Over the last few decades, diffusion MRI (dMRI) streamline tractography has become the main way to estimate white matter (WM) pathways—the brain’s wiring—while a person is alive. But a big limitation is that this method usually needs a special type of scan called high angular resolution diffusion imaging (HARDI), which can be hard to get during regular medical care. This means tractography is mostly used in research settings and with certain groups of patients, limiting its use in everyday clinical practice and for rare or underfunded diseases. Because of this, having a tractography method that works with common clinical scans would be very important. Such a method would need to perform flexible tractography, use only standard clinical imaging as input, and be openly available for anyone to use.

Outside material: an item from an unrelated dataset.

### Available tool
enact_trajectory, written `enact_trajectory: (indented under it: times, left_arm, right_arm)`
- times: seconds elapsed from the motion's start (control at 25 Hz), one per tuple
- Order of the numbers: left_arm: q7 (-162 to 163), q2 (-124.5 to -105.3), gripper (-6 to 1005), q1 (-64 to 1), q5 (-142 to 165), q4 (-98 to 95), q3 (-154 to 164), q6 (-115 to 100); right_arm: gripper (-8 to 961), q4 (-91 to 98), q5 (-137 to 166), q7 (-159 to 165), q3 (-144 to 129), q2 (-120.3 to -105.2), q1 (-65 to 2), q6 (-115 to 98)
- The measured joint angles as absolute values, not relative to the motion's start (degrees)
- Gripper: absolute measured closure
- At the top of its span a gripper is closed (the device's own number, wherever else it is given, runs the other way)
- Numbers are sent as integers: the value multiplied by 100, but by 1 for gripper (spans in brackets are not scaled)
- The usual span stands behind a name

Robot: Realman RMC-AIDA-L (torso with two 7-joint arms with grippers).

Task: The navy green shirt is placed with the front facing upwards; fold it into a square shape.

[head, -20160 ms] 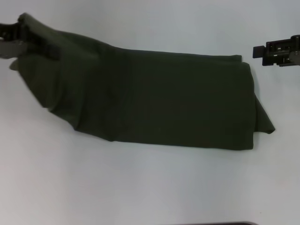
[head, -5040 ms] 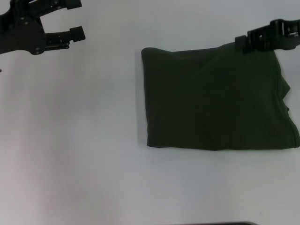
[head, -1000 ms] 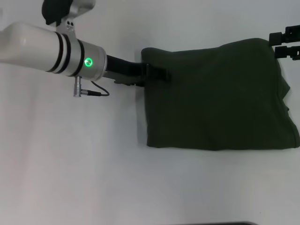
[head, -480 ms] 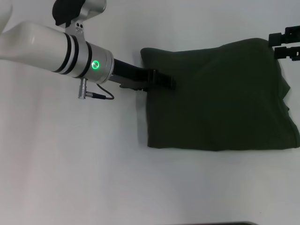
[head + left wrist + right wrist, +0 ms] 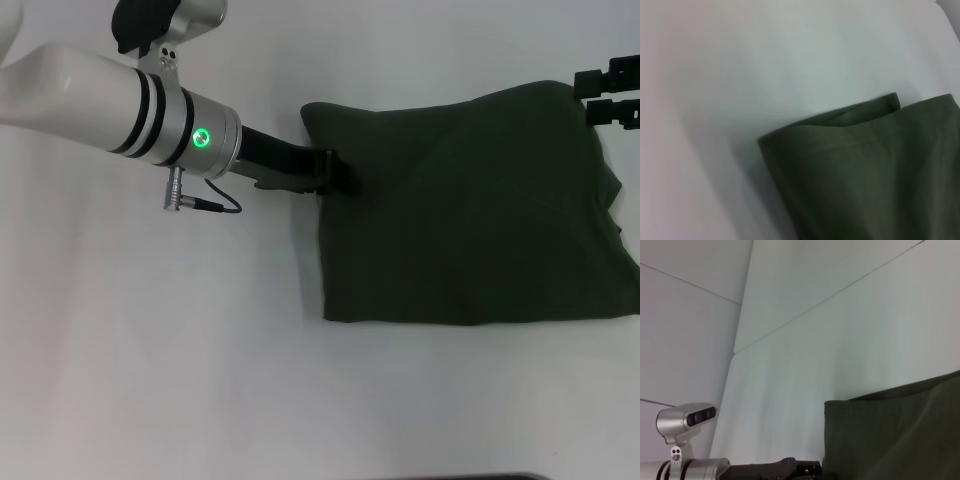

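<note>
The navy green shirt (image 5: 470, 210) lies folded into a plain dark green rectangle on the right half of the white table (image 5: 200, 350). My left gripper (image 5: 340, 178) reaches in from the left and rests against the upper part of the shirt's left edge. Its tip overlaps the cloth. The right gripper (image 5: 602, 90) hovers open at the shirt's far right corner, beside the cloth. A folded shirt corner (image 5: 865, 165) with stacked layers fills the left wrist view. The right wrist view shows the shirt (image 5: 895, 435) with the left gripper (image 5: 807, 466) at its edge.
The left arm's white forearm (image 5: 100, 95) with a lit green lamp crosses the upper left of the table. A thin cable (image 5: 205, 200) loops below it. Bare white tabletop surrounds the shirt to the left and front.
In the last half second the shirt's left edge and near left corner shifted slightly right, and the left gripper's tip overlaps the cloth less. The right gripper has not moved.
</note>
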State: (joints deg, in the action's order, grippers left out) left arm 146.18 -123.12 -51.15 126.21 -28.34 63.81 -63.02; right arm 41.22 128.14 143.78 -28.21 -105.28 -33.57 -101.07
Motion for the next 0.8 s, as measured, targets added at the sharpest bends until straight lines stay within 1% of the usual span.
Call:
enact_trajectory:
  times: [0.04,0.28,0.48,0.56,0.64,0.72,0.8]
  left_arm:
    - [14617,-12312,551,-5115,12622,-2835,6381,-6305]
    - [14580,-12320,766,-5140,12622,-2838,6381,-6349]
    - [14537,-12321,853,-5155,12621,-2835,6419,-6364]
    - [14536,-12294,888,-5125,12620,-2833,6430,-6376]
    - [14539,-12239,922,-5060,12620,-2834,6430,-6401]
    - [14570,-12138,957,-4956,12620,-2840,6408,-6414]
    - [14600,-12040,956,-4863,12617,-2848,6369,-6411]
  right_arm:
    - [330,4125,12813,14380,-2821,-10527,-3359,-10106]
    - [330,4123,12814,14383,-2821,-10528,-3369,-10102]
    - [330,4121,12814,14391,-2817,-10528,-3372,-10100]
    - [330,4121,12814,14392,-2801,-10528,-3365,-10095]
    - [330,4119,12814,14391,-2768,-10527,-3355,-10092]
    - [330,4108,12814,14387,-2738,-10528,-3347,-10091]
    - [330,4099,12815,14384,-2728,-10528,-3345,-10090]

In this study, we tested a new deep learning model that uses T1-weighted (T1w) MRI scans—common clinical images—to estimate brain pathways. We compared its performance with traditional dMRI-based tractography and atlas-based methods in healthy young people, older adults, and patients with epilepsy, depression, and brain cancer. In healthy young people, our deep learning model showed slightly more error than traditional tractography, but the difference was small and less than errors seen with atlas-based methods. We also found that the model could replicate some important findings from previous dMRI studies in the clinical groups, especially for long-range brain connections that atlas methods miss, but not in all cases. These results suggest that deep learning using T1w MRI shows promise for clinical tractography, especially compared to atlas-based methods, but still needs improvement and careful testing before it can be widely used in hospitals. Additionally, our findings raise new questions about how differences between dMRI and T1w MRI scans affect tractography results, and more research on this will help us better understand what brain features influence these measurements.

Fig 1

Tractograms (left view), right arcuate fasciculi (right view), left cinguli (left view), and cortical connectomes from traditional SD_STREAM tractography and the CoRNN method in a representative in-distribution HCP participant. Arrows denote visually appreciable differences between connectomes.